Stored entries:

========

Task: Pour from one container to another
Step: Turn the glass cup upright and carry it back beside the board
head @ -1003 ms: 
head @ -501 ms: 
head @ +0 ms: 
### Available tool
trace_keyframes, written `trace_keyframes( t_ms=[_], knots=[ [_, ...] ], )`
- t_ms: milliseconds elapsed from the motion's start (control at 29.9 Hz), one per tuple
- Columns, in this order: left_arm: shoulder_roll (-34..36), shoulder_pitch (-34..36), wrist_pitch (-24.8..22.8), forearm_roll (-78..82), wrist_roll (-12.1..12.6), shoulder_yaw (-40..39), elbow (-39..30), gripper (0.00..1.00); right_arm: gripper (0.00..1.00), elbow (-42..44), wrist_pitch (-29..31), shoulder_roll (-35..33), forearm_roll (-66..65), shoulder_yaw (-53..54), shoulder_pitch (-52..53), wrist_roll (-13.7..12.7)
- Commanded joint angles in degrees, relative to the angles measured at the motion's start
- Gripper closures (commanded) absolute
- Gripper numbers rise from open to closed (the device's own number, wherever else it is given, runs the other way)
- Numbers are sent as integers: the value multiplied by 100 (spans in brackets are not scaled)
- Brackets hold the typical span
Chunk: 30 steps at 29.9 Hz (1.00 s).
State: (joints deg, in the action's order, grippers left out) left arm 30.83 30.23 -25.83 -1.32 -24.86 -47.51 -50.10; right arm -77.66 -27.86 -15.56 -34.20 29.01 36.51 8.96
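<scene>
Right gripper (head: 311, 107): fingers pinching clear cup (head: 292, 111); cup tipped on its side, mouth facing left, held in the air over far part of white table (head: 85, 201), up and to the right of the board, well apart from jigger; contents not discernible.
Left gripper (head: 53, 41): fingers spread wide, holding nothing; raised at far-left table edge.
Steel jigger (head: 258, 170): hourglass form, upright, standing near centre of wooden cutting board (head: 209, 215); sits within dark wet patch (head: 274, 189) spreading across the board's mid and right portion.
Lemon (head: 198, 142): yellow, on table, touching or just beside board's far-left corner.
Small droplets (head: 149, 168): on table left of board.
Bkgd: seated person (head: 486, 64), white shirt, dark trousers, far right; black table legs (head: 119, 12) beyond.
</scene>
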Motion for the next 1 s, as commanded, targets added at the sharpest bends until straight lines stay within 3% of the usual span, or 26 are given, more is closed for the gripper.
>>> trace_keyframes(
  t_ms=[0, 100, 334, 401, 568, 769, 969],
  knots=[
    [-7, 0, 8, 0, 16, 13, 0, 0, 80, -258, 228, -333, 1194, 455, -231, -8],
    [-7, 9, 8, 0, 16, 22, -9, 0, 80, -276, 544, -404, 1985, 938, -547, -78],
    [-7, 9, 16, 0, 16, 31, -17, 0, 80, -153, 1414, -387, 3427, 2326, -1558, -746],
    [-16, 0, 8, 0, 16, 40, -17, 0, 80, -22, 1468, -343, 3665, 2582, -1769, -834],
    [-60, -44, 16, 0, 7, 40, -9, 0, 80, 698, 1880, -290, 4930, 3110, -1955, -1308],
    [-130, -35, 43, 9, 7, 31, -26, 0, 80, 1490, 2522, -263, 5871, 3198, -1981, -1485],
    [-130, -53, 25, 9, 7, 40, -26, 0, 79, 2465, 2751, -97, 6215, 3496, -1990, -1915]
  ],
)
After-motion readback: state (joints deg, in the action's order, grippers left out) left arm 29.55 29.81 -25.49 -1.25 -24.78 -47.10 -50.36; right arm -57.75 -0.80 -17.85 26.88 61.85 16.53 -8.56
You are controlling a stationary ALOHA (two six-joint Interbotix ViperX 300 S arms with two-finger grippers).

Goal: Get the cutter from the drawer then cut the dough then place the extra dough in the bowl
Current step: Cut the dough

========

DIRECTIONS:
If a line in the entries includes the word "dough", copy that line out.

RESPONSE TO THIS EXERCISE:
Goal: Get the cutter from the drawer then cut the dough then place the extra dough in the bowl
Current step: Cut the dough

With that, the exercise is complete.